Print each line from the start of the records below up through the line where "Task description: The" is found, exactly as given.

----

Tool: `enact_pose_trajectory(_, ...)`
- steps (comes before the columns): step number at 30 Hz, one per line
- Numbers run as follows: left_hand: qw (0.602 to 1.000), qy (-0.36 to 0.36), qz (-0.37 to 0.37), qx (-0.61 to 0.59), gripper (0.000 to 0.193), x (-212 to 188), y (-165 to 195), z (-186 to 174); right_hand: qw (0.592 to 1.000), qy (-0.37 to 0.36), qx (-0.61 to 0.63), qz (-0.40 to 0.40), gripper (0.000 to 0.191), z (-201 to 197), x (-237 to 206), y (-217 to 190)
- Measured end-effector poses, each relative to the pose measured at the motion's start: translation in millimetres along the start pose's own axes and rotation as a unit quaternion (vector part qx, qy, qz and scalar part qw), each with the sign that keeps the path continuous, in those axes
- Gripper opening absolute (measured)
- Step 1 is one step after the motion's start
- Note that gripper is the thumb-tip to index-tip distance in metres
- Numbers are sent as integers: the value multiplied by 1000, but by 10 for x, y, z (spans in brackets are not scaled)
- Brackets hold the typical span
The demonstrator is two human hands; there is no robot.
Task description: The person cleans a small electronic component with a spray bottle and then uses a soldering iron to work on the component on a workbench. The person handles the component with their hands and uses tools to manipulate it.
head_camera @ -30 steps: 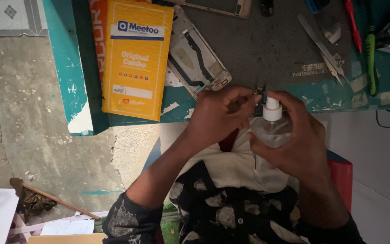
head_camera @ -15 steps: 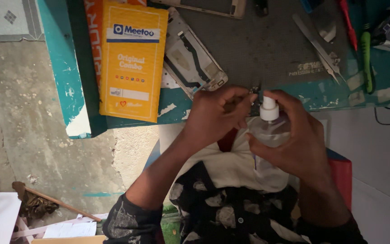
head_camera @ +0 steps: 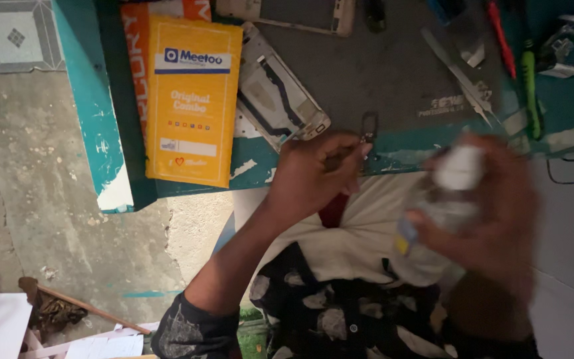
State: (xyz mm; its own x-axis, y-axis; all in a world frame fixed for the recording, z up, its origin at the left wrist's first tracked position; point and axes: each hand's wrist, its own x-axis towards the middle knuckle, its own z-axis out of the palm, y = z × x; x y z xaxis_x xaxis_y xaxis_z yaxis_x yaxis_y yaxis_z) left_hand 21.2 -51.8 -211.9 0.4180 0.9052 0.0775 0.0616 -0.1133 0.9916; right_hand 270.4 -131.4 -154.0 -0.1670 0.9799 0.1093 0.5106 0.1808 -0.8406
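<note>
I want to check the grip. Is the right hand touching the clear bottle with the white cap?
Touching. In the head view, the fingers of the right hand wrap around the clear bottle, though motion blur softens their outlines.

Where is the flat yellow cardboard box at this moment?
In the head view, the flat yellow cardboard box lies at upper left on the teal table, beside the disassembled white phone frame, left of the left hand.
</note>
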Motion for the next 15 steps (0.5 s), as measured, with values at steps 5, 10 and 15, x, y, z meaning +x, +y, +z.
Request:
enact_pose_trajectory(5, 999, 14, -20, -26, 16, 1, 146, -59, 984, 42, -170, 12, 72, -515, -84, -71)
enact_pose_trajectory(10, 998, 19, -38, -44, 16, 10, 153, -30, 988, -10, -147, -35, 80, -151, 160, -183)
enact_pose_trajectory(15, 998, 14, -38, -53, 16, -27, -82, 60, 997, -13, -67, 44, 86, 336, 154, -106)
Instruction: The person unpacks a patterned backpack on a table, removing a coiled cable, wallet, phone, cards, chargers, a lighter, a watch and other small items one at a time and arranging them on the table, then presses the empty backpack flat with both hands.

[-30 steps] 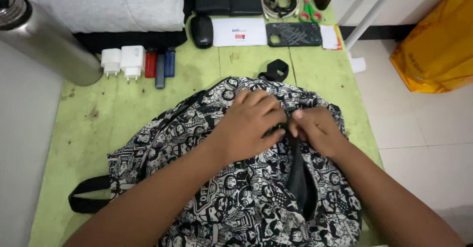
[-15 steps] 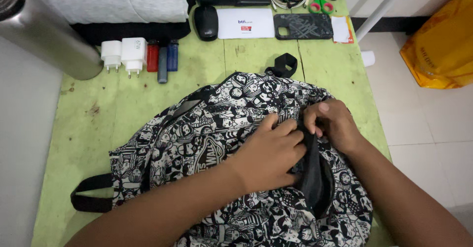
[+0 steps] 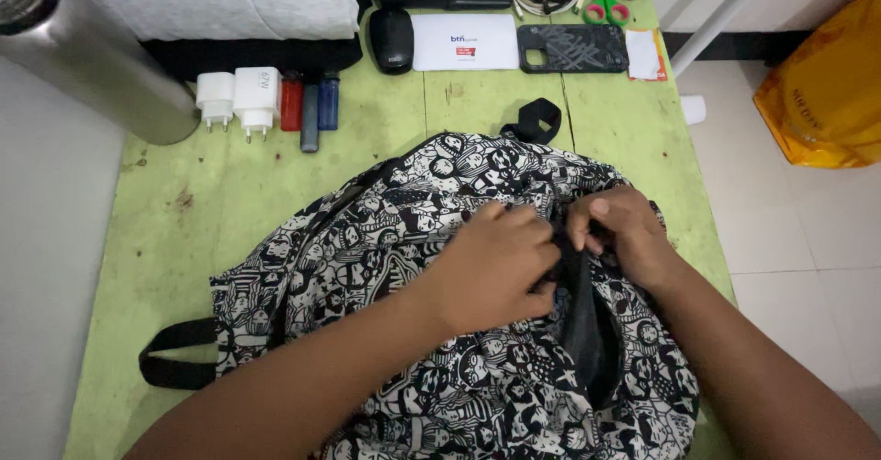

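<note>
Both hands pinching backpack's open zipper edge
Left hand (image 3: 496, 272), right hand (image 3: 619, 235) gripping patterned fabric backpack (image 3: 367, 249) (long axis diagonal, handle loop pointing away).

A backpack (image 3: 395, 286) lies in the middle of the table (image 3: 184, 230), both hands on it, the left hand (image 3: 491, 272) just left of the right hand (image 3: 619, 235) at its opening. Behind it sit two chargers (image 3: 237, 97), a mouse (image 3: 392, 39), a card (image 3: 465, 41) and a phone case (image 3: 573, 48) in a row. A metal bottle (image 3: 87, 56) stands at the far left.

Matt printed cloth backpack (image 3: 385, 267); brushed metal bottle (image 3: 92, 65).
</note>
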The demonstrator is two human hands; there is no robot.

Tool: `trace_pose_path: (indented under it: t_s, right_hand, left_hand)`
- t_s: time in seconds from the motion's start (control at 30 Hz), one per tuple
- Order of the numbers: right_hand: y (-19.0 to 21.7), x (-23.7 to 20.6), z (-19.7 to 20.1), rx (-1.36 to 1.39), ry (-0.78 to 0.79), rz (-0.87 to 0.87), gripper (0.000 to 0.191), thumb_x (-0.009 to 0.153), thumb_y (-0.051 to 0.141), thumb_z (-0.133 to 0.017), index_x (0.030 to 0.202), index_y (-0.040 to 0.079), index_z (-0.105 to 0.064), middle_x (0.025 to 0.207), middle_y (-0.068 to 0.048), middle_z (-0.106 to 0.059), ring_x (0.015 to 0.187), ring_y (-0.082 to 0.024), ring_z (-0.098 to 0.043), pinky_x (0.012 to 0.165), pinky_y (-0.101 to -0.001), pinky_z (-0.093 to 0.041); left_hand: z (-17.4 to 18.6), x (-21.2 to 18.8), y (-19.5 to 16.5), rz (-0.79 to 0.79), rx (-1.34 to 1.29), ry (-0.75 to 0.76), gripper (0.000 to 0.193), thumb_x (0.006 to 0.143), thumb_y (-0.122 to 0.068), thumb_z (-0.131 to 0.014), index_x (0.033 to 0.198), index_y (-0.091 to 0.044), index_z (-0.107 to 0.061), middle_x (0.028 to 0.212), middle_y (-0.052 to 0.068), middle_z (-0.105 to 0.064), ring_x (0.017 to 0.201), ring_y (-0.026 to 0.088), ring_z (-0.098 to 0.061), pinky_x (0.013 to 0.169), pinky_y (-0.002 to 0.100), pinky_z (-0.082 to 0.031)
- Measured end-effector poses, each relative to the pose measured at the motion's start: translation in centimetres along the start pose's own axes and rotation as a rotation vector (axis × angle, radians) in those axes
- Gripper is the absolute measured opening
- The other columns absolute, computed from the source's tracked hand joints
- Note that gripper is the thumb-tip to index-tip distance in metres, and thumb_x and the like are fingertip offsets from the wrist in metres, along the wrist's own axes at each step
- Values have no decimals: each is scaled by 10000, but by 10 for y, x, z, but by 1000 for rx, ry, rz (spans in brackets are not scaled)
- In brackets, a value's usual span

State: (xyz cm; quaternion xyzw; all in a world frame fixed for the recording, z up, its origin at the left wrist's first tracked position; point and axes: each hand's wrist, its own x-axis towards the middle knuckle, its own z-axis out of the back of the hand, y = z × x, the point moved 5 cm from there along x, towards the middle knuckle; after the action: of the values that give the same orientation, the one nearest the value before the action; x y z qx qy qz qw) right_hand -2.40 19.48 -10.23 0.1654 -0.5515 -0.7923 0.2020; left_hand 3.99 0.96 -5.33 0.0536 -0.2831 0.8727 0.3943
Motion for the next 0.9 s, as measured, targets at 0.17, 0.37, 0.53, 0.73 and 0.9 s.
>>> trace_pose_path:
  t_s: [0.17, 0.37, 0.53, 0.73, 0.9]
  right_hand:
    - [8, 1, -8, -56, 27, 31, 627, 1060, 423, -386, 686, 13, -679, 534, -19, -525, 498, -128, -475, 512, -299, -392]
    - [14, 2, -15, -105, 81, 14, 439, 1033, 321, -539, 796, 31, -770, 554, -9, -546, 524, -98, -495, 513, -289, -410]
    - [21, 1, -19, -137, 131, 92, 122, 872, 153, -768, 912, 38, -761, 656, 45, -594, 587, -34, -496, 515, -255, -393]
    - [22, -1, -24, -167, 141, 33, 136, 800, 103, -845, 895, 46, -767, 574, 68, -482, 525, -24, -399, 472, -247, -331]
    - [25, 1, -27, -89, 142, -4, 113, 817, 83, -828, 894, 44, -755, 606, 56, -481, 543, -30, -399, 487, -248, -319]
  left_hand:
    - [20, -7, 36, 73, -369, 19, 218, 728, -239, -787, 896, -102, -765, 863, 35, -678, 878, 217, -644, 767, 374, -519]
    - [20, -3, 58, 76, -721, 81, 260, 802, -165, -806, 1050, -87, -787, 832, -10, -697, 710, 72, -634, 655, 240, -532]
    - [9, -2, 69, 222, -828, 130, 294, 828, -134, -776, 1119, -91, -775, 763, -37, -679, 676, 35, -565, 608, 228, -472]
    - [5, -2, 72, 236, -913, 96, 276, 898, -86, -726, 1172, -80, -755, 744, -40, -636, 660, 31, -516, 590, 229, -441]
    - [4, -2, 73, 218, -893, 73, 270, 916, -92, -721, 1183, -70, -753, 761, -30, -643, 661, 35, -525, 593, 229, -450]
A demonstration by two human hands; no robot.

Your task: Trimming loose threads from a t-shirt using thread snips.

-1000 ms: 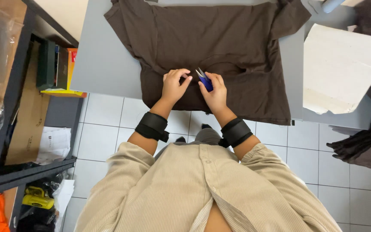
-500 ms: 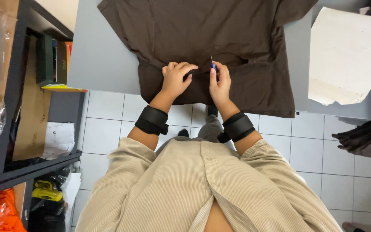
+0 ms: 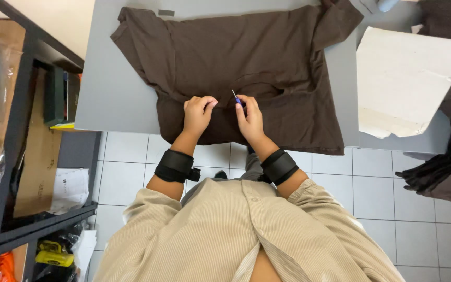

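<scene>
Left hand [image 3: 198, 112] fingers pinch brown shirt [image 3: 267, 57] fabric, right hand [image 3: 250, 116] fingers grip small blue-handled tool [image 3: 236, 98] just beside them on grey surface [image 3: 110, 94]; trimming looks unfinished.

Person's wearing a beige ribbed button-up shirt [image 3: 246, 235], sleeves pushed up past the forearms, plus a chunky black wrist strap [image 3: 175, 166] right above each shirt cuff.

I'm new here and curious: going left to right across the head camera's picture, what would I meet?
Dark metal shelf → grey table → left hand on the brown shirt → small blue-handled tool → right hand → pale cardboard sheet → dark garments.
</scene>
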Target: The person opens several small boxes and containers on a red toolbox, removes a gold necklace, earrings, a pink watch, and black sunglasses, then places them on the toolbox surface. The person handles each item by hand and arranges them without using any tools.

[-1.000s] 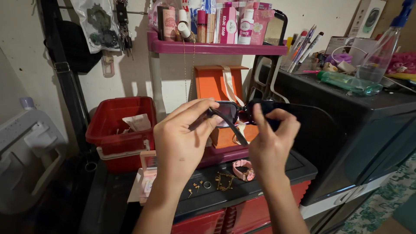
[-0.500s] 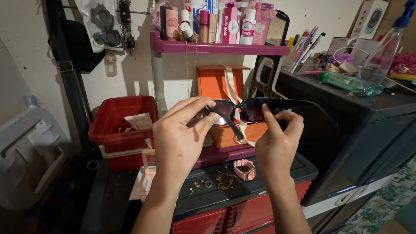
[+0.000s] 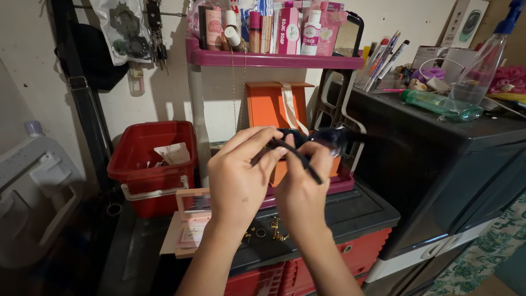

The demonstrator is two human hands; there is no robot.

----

■ Response to this exercise
Tool: `enact_pose_trajectory(_, ...)`
- steps (comes before the columns): step number at 30 Hz, one per line
- Numbers run as follows: left_hand: qw (0.602 to 1.000), qy (-0.36 to 0.36), qz (-0.37 to 0.37), qx (-0.61 to 0.59), gripper (0.000 to 0.193), x (-212 to 188), y (-165 to 195), z (-186 to 174); right_hand: qw (0.592 to 1.000), qy (-0.37 to 0.36), qx (-0.61 to 0.63), qz (-0.40 to 0.40), gripper (0.000 to 0.191), z (-201 to 197), x (-237 to 206), y (-217 to 190)
- Measured end-effector poses, each relative to the pose measured at the motion's start: translation in millimetres along the start pose's own axes and rotation as a unit quaternion (vector part qx, qy, qz and scalar part qw), each with the sign that keeps the path continuous, in those axes
- Gripper opening absolute (measured)
- Step 1 is one step after the motion's start
- Note that gripper is the thumb-tip to index-tip distance in metres
- Numbers are sent as integers: the value multiplied by 1000, but by 10 for x, y, z (spans in brackets are not scaled)
- Brackets hold the typical span
The demonstrator is two human hands; there is no robot.
Task description: The person cleans a small electronic component with a spray bottle and then uses a soldering iron to work on the component on a workbench. The person handles the component with their hands and uses tools to manipulate it.

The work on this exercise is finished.